Julian Assange, giornalista, programmatore e cofondatore di WikiLeaks, andrà a processo a Londra: tra domani, martedì 20 febbraio 2024, e dopodomani, mercoledì 21, i membri dell’Alta Corte di Giustizia arnica si riuniranno per decidere le sorti dell’attivista australiano, i cui legali hanno presentato un’istanza di appello per scongiurare la sua estradizione negli Usa.

Julian Assange a processo a Londra: che cosa succederà?

Oggi conosciamo il nome del giornalista australiano, classe 1971. Nel 2010 l’attivista assunse un’ampia notorietà internazionale per aver rivelato tramite il suo sito WikiLeaks alcuni documenti americani secretati, ricevuti da un ex militare e inerenti a pesanti crimini di guerra.

Dall’aprile del 2019 Assange si trova recluso nella prigione Belmarsh di Sua Maestà, nel Regno Unito. È stato incarcerato prima per violazione dei termini della libertà su cauzione conseguenti ad alcune traverse accuse (ora archiviate) e poi per la richiesta giunta dagli Stati Uniti di estradizione nei suoi confronti per l’accusa di cospirazione.

Gli avvocati del fondatore di WikiLeaks stanno lavorando affinché per il loro assistito venga scongiurata l’estradizione negli States. Se però l’appello dei legali non dovesse essere accettato a processo, Julian Assange potrebbe essere trasferito immediatamente.

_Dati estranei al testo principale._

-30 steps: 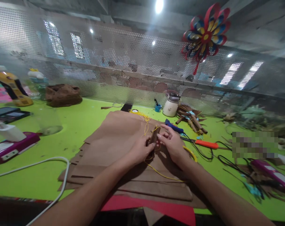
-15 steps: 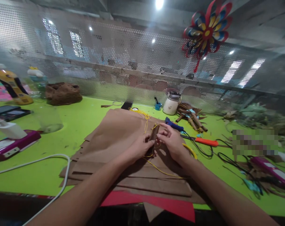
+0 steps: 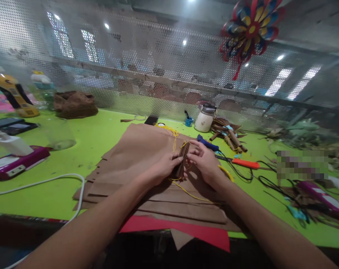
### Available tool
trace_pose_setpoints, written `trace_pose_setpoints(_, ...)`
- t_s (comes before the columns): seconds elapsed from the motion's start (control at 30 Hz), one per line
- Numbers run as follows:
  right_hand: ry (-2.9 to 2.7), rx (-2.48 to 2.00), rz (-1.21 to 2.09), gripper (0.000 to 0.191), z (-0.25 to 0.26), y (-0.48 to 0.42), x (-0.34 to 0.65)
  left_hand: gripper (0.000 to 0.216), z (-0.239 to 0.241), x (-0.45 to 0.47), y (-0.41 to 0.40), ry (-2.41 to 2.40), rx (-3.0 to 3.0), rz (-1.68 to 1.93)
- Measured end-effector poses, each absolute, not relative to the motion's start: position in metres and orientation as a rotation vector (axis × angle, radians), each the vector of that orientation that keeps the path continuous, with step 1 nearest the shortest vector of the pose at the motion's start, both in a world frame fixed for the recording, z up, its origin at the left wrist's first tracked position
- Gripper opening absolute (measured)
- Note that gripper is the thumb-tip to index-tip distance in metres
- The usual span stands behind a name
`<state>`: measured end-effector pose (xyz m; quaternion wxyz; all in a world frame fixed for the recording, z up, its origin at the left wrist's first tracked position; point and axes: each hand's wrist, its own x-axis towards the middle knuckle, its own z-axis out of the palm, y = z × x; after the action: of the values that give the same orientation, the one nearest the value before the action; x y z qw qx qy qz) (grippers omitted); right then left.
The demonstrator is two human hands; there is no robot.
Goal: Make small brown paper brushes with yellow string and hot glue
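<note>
A small dark brown bundle of folded, leaf-like strips is upright over the stack of brown paper sheets. My left hand grips it from the left, thumb across its front. From the right, my right hand has its thumb and bent fingers closed at the bundle's edge, with the index finger reaching towards the top. Thin yellow cord shows at the bundle's top and base, and a length trails right across the paper. The far side of the bundle is hidden.
Behind the paper lie loose yellow thread, a blue pot and a white jar. To the right are a blue glue gun, an orange-handled tool and black cables. Purple power strip and white cable lie left.
My left thumb has shifted higher on the bundle, and more of the bundle's folded layers show below it. Both hands stay around it. The camera has tilted down slightly.
</note>
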<state>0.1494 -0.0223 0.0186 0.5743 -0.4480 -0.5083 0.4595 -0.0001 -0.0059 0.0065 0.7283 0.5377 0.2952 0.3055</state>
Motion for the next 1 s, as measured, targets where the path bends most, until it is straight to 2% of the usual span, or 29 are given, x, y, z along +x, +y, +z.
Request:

In America, dove è considerato un “nemico pubblico”, rischia una pena fino a 175 anni di prigione. In tal caso gli rimarrebbe solo la possibilità di fare ricorso alla Corte dei Diritti dell’Uomo.

Nel frattempo i familiari, i colleghi e i sostenitori del giornalista australiano, continuano a chiedere la sua liberazione. Il suo caso, ormai da anni, sta facendo molto discutere. La popolazione si divide in due: c’è chi pensa che il giornalista debba essere condannato e chi, dall’altro lato, crede fermamente nella sua innocenza.

Le accuse ad Assange

Come abbiamo appena riferito, Assange è da circa 5 anni rinchiuso in un carcere di massima sicurezza, situato in territorio britannico. È in attesa della decisione dei giudici a proposito della sua estradizione richiesta dagli Stati Uniti d’America.

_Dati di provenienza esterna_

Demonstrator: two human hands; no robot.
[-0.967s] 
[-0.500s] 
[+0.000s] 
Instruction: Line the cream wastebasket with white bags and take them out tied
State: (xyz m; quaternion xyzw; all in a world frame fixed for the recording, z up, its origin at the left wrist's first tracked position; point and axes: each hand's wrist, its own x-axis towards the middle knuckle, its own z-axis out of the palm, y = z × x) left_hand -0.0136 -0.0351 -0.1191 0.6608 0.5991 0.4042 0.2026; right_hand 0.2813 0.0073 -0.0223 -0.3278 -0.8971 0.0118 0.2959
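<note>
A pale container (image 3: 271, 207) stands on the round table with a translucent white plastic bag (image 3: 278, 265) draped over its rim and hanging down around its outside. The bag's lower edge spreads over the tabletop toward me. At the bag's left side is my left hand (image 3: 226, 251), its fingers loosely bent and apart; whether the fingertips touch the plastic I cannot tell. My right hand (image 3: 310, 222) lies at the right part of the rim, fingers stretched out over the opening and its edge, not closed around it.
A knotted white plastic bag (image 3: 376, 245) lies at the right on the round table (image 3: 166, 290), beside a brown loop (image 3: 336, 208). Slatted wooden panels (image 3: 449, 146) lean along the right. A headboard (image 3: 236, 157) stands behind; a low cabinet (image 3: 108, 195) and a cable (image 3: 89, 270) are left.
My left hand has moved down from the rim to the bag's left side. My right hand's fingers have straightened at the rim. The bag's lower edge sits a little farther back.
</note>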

Le accuse che vengono mosse nei suoi confronti sono pesantissime. Tutto risale appunto al 2010 quando egli pubblicò dei documenti top secret che furono intercettati dal Pentagono. Tali documenti riguardavano crimini di guerra commessi in alcuni conflitti internazionali, tra cui quelli in Afghanistan e in Iraq.

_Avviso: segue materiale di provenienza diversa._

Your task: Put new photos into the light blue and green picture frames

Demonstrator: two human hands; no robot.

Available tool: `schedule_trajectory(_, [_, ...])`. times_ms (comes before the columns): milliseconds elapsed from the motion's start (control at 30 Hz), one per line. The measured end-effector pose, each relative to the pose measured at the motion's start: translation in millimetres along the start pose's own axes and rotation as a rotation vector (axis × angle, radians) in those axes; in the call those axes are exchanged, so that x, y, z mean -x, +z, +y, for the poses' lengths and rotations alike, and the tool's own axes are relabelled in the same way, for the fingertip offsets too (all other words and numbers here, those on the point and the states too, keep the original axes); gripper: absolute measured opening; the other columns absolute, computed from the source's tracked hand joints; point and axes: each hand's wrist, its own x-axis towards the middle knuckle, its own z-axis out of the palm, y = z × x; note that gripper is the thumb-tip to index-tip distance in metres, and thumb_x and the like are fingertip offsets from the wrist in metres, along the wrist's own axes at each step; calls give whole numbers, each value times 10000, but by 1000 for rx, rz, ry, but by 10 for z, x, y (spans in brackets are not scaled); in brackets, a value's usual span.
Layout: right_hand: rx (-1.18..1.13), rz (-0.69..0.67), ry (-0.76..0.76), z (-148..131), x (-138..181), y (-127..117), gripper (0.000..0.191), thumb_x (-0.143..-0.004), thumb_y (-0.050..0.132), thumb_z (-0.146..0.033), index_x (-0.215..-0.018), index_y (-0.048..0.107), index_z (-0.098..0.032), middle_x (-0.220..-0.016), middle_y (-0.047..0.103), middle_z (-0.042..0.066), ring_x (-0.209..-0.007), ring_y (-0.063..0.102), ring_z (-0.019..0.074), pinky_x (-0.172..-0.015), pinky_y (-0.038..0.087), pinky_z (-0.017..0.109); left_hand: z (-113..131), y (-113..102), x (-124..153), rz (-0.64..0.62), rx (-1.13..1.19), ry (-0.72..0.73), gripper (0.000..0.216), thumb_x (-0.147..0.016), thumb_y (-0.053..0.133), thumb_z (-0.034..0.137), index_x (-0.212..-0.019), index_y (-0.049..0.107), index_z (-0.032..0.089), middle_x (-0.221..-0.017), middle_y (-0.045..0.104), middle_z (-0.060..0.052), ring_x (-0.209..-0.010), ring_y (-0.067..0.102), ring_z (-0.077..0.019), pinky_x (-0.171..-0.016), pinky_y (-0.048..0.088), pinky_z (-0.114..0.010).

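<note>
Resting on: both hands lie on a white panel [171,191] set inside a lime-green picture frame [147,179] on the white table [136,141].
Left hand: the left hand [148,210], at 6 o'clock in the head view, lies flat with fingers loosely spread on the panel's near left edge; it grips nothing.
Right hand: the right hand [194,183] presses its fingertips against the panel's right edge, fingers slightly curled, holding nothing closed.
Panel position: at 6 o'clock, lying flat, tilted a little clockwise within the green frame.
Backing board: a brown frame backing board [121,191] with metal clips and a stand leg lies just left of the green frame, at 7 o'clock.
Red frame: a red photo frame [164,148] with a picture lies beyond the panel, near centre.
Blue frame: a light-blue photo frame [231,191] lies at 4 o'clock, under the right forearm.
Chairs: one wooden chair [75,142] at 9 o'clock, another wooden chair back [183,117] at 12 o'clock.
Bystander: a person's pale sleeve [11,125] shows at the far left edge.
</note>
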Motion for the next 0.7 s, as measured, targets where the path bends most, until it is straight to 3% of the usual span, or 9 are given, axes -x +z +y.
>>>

Stando alle carte svelate dal fondatore di WikiLeaks, gli autori di questi crimini erano stati appunto gli Stati Uniti ed altri Paesi del mondo.

Così Washington lo accusò del reato di complicità nell’hackeraggio di file del Pentagono e di violazioni della legge sullo spionaggio, l’Espionage Act del 1917. Si tratta di una legge riguardante proprio la diffusione di documenti segreti sui media.

Le preoccupazioni per il futuro del giornalista

A preoccupare i sostenitori di Julian Assange sono diversi elementi. In primo luogo si teme che i giudici britannici possano effettivamente concedere l’estradizione negli Stati Uniti dove rischia anni e anni di prigione.

In secondo luogo la paura è anche per l’eventuale condizione in cui egli potrebbe essere costretto a vivere fino alla fine dei suoi giorni. Secondo diversi attivisti e giornalisti di tutto il mondo, vi è il reale rischio che il giornalista australiano sia sottoposto ad un regime di detenzione degradante.

Sono diverse le organizzazioni internazionali che si sono mosse per chiedere la liberazione del numero uno di WikiLeaks. La paura più grande è che, sei l’attivista australiano dovesse essere imprigionato negli States, molti dei suoi diritti potrebbero non essere rispettati, considerati i crimini di cui è accusato.

In sua difesa, in tutti questi anni, si sono fatte avanti migliaia e migliaia di persone. I sostenitori di Assange riferiscono che il suo unico crimine è stato quello di “rivelare la verità” al mondo intero a proposito di alcuni crimini di guerra commessi.

Questi criticano in particolar modo la reazione di Washington di fronte alla decisione di un libero cittadino, nonché giornalista, di diffondere notizie. Il nocciolo della questione riguarda l’annoso e tanto discusso tema della libertà di stampa.